Above and right: Concept Art and Character Design Sketches by Shenuka Corea

Student researchers Shenuka Corea and Shantanu Bhatia experimented with different approaches and visual styles for the prototype and their analysis of how the framing mechanism might work was instrumental to a further understanding of interactive narrative. The time spent building the prototype continues to provide valuable insight into some of the features that are truly distinct to this form of storytelling.
Concept, Art, Coding
2D Scroller Prototype in Unity Game Engine

Above: Composition and Color Style Prototypes. Art by Shenuka Corea. Unity prototype by Shantanu Bhatia.

Verge

Interactive Story Prototype

Verge

Verge is a playable prototype that explores the relationship between visual language and narrative in a virtual story world. Using the conventions of a third-person perspective videogame, the player performs in the world through a visible character and the game view that encompasses that character. By controlling the character and the camera view, the player can interact with the surroundings and with other non-player characters (NPCs) that inhabit the space. 

The motivation for the prototype is to consider the role that the composition of the frame plays in communicating aspects story to and with the player.

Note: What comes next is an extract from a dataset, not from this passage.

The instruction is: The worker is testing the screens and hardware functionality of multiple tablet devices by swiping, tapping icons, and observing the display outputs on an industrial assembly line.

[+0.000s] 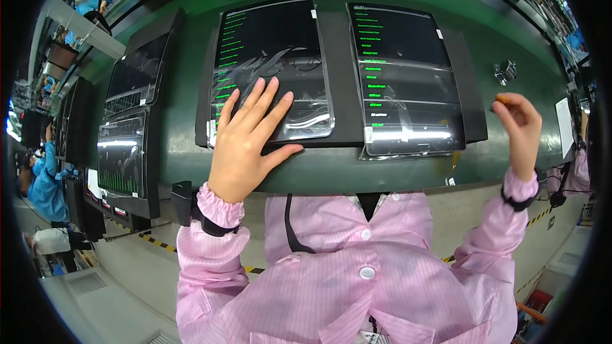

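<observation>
The left hand [245, 143] is laid flat, fingers spread, on the near tablet [271, 70], film-covered on the green worktop [510, 38]. A small orange-brown piece [503, 98] is pinched in the raised right hand [521, 129]. The second tablet [408, 79] lies untouched alongside.

The left tablet [271, 73], dark-screened with green text under glossy film, lies flat on a black tray [341, 76].
</observation>
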Demonstrator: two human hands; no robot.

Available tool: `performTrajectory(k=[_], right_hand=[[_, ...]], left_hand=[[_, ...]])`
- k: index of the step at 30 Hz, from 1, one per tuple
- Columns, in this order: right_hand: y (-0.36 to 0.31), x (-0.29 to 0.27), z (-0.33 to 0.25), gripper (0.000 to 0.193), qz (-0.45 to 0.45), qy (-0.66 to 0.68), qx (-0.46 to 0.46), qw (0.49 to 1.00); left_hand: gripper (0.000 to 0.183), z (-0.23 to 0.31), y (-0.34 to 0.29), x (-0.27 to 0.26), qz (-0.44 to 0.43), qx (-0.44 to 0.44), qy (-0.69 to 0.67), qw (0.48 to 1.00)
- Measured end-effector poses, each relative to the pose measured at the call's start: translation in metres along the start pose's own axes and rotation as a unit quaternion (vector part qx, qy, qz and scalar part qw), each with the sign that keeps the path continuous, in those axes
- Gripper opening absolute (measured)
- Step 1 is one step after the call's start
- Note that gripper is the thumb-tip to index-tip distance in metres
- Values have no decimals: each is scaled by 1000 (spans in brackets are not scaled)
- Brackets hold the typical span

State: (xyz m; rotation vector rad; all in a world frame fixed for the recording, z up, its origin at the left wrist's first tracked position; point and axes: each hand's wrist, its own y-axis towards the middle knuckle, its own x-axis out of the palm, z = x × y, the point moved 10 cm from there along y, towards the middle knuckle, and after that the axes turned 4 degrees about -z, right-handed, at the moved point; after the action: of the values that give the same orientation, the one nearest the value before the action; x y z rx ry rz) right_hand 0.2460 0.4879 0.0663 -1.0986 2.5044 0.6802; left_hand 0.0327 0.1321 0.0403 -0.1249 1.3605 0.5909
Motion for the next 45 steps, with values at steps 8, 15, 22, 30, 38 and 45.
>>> performTrajectory(k=[8, 15, 22, 30, 38, 45], right_hand=[[-118, 196, -150, 31, -175, 7, -387, 905], [-129, 232, -145, 38, -122, -33, -411, 903], [-135, 230, -152, 38, -118, -49, -437, 890], [-130, 231, -139, 40, -112, -43, -418, 901], [-129, 233, -136, 41, -124, -37, -408, 904], [-130, 232, -141, 40, -116, -32, -422, 899]], left_hand=[[59, 21, -21, -9, 104, 48, 48, 992], [69, 20, -22, -10, 87, 54, 9, 995], [68, 19, -23, -11, 84, 53, 1, 995], [65, 17, -22, -10, 69, 36, -27, 997], [66, 17, -21, -9, 64, 21, -29, 997], [69, 17, -22, -8, 78, 26, -8, 997]])
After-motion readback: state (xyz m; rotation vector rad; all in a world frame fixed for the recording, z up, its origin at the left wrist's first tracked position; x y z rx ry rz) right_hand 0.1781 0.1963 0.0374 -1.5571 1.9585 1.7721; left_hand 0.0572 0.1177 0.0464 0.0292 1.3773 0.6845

As we know from film language, the viewable frame teems with dramatic meaning, compressing physical, psychological, and interpersonal relationships into one. Videogames have long enlisted the filmic characteristics to further storytelling, drawing upon those features in the midst of interactive play. In Verge, the aim is to allow the player to converse with the story world through the visual imagery of the frame.

Verge was originally created for the Digital Arts and New Media MFA exhibition at UC Santa Cruz in 2016 and remains a first step in a larger artistic pursuit. The installation reflected its correspondence to the language of film by resembling a small movie theater. The work played on an immense monitor. A few feet away a square platform held three attached theater seats that faced the large screen. A small table in front of the seats held a single game controller and was close enough so that a person sitting in any of the three seats could interact with the work.

Concept, 3D Modeling, Coding
Interactive Story Prototype in Unity

Rear Window 6×6

Playing with Filmic Composition

Rear Window 6x6

One of several experiments with filmic composition as it relates to interactive storytelling, Rear Window 6×6 involves six separate panels, or windows, each showing a configuration of two silhouetted figures inspired by film noir scenes. The imagery of the six smaller figures are meant to alternate with the six larger silhouettes, suggesting different dramatic permutations. The original version was a physical cardboard prototype for a standing artwork that viewers could walk around. Artwork of the smaller figures was attached to a rotating disk, with an electronic motor that realigned the images every few minutes. A second prototype was done for the web.

Electronic media prototype playing with filmic composition. Rotating imagery alternates the alignment of shadow figures within each of the six windows, suggesting different dramatic permutations of film noir scenes.
Concept, Art, Code
Physical Prototype, Web-based

Rendition Rift: Lifeboat

Playing with Filmic Composition

Rendition Rift: Lifeboat

The first of a series of experiments with filmic composition, Rendition:Rift is a 2D interactive media piece that explores how the player might impact events of the narrative by shifting what is in view. By virtue of altering the framing, thereby establishing a slightly different narrative focus, the player could indirectly interact with storyworld characters. Within the setting of Rift the user is in a wooden lifeboat opposite two unknown individuals, adrift at sea. The backstory is purposefully ambiguous, emphasizing instead the conditions that press physically and psychologically on their apparent present circumstances. The simple interaction gives the user opportunities to interpret the changing states of the storyworld. Installed in the Digital Arts Research Center, UC Santa Cruz, as part of the Playable Media Arcade.

The first in a series of experiments with filmic composition and reframing as a form of interaction. Currently being rebuilt in the Unity game engine.